July 12, 2022 - UTMediaCAT/mediacat-docs GitHub Wiki
Agenda
finalizing testing of new postprocessor and merge to master if working
start NYT Politics Archive postprocessing if postprocessor is done
continue learning D3 for edge-node
start new crawl with twitter accounts Alejandro will send
meet with Alejandro to finalize looking at datasets
twitter: embedded tweet issue
to discuss next meeting:
how to cut a release
writing a paper about MediaCAT and architecture
Postprocessor
testing of the new postprocessor is complete & found in repo "postprocessor"
in GitHub, old postprocessor was in repo "mediacat_backend" and now will be moved to new repo with note that it is no longer in use
old backend has a few utils that are now available directly with the new crawler, eg get all urls
started NYT politics Archive
low input - for domain crawls: have very lengthy plain text, so the input has to be first converted to pandas and then converted to DASK in order to process (DASK giving errors otherwise)
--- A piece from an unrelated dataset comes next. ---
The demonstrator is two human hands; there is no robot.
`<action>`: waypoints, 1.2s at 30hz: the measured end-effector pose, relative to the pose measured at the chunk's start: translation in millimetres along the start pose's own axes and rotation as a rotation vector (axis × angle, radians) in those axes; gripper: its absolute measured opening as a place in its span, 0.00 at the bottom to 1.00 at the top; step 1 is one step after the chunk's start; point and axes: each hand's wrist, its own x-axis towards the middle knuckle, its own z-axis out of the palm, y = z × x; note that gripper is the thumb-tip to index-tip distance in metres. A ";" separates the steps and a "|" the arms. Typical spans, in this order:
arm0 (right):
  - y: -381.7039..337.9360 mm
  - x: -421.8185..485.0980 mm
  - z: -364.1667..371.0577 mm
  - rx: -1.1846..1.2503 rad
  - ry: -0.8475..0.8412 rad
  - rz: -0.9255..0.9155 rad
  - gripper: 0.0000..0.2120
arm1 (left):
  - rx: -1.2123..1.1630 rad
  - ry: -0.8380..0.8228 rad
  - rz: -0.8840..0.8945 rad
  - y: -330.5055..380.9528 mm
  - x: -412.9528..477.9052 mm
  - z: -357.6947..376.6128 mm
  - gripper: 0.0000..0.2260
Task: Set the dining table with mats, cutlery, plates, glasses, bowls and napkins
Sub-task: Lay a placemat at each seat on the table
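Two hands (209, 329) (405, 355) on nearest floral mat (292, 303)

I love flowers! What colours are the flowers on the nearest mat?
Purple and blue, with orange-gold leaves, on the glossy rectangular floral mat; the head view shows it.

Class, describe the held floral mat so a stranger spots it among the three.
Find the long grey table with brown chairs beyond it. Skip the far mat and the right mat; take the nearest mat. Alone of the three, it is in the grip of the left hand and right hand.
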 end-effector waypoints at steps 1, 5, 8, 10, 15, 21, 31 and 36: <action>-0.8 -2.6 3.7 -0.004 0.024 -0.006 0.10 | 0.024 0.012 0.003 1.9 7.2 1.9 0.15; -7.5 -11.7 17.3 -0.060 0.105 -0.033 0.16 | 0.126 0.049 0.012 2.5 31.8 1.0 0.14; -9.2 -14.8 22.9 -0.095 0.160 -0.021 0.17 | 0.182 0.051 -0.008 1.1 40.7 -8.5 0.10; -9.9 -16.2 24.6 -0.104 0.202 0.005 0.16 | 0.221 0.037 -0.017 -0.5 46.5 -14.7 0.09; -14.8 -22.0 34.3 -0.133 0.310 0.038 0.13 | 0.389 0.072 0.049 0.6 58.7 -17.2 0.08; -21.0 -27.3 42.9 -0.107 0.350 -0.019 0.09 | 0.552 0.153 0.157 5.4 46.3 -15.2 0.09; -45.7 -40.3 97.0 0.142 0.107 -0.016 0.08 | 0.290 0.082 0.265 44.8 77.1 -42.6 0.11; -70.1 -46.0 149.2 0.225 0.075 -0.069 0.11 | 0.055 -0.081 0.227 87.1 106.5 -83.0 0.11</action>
Shengsong will consult with Nat about this issue
it shouldn't add a lot of processing time
Shengsong will complete documentation
WaPo/Foxnews twitter crawl: url expander going
can add the other tweets when the crawl is finalized after July 19
Crawls
Twitter: for WaPo/FoxNews twitter crawl reached 10 million per month max by crawling where each embedded or replied tweet is also counted
re-start twitter crawl on July 19 when the quota refreshes
small domain: still going, 1.1 million
The Guardian: 1.2 million
added blacklist for comments section
twitter embed
not yet
Visualizations
D3 visualizations: in testing
Action Items
documentation on the new order of postprocessor input with conversion to pandas before conversion to DASK
next week consult with Nat about this
on Jul 19: resume the WaPo/Foxnews twitter
Alejandro will send scope for Israeli and Palestinian news domains
Twitter embedding issue - this week
Backburner
Apify pre-navigation: probably need a blacklist for each domain, but could look into it in the future
using crawler proxies
adding to regular postprocessor output:
any non-scope domain hyperlink that ends in .co.il
any link to a tweet or twitter handle
This is a bit outside our normal functionality, so I will put it on the backburner for now.